No es fácil definir lo que es gracia . Tampoco es fácil definir lo que es Dios, la vida o el amor. Y mira por donde Dios es amor y vivir es tanto como amar. Jesús define su misión por el mundo con estas palabras: "He venido para que tengan vida y una vida plena" (Jn. 10,10). A la luz de estas palabras entiendo mucho mejor lo que dijera Santa Teresita de Jesús: "Toda vida es gracia". Es decir, quien vive a plenitud está lleno de gracia. Si uno es plenamente humano y cristiano, se realiza totalmente como ser viviente. La vida humana es un reflejo de la imagen divina.
Toda vida es un regalo. Y si es Dios mismo quien nos regala su misma vida, entonces Dios es gracia: es amor, generosidad, comunicación y entrega total. Así podemos entender la Gracia como la total y constante comunicación de Dios con el ser humano. Dios es adviento, el que siempre está llegando;mientras que el hombre es éxodo, el que siempre está buscando. Y en este buscar y llegar, Dios es el que no se cansa de ofrecernos su vida, su gracia. Esa gracia es insidiosa, terca. Cuando se la pone en la puerta, entra en por la ventana. Cuando no viene recta, es que viene ondulando y si no, viene en zig zag", como dijo Charles Feguy.

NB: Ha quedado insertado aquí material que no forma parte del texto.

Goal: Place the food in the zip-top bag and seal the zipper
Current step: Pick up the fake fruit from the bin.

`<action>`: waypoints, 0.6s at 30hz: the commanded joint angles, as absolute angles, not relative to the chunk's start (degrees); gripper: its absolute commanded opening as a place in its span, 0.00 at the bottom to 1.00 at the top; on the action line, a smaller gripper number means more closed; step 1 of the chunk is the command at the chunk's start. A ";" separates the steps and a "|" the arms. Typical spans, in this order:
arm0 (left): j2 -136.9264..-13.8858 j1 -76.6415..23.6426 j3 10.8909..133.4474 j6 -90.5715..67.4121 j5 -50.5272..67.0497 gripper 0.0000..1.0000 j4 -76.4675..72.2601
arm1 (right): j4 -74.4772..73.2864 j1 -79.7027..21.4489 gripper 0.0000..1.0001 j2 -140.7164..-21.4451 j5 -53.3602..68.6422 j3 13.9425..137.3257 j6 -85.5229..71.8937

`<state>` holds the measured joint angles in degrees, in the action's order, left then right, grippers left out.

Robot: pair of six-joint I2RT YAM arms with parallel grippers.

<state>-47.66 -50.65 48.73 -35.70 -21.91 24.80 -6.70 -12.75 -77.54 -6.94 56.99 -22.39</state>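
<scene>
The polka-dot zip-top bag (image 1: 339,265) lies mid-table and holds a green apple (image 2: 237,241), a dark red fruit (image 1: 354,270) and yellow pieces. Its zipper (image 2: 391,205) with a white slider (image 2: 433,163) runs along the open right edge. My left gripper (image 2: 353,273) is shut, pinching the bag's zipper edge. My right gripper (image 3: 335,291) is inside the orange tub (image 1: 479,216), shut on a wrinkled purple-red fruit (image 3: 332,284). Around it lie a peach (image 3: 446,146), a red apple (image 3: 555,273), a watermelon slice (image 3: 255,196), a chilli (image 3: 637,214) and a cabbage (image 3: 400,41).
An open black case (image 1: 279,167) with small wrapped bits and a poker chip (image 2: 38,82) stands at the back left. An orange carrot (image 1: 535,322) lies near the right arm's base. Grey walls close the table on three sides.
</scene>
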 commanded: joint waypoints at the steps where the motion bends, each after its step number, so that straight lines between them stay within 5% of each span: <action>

Podemos hacernos una pregunta,¿si Dios es invisible y misterioso cómo se comunica con nosotros, que somos de carne y hueso? La relación y comunicación de Dios con nosotros es concreto, se hace cercanía de amor y de calor, de libertad y de fuerza en la presencia salvadora de Cristo vivo. Si yo acepto la llamada de Dios, si me abro a su gracia, si me decido a creer y seguir a Cristo, si me dejo guiar por su Espíritu, entonces surgirá en mi una transformación, un cambio, gracias al amor de Dios. Ese amor que hace iguales a los que se aman. Por eso, " la gracia de las gracias es encontrar al Señor Jesús como se encuentra a un amigo.
Alguien a quien entregamos la vida. Alguien que ha cambiado nuestra existencia, nuestro camino. Cualquiera que sea nuestros pecados, miserias y fracasos ... lo importante es saber que hemos encontrado al Señor" (Karl Rahner).
Es cierto que toda vida es gracia, pero no siempre nuestras acciones reflejan que estamos llenos de gracia. La gracia es vida, el pecado es muerte. Pecar es rechazar la gracia divina, su llamada a ser plenamente humanos.
El pecado oscurece la imagen de mi real existencia. Dejo de proyectar la imagen de Dios, según lo cual fuí creado y tampoco reflejo la imagen de Cristo, "la que fui llamado a reproducir con mi cristianismo" (Rm. 8,28-30).
Y como sabemos que estamos en gracia? Jesús nos advierte que "sólo por los frutos nos conocerán (Mateo 7,20). El amor, la paz. la libertad interior, la fe, la alegría, el perdón la generosidad, la solidaridad... son manifestaciones de la gracia de Dios. hay que pedirle esta gracia constantemente como si todo dependiese de Él y trabajar por mantenerla como si todo dependiese de nosotros.
A Santa Juana de Arco le hicieron sus jueces eclesiásticos una pregunta capciosa antes de enviarla a ala hoguera: ¿"Puedes asegurar que estas en gracia?" "Si no lo estoy, que Dios quiera ponerme en gracia. Y si lo estoy, que Dios me mantenga en ella". Sólo una santa, llena de gracia, podía responder con tanta humildad, tal sabiduría y semejante agudeza.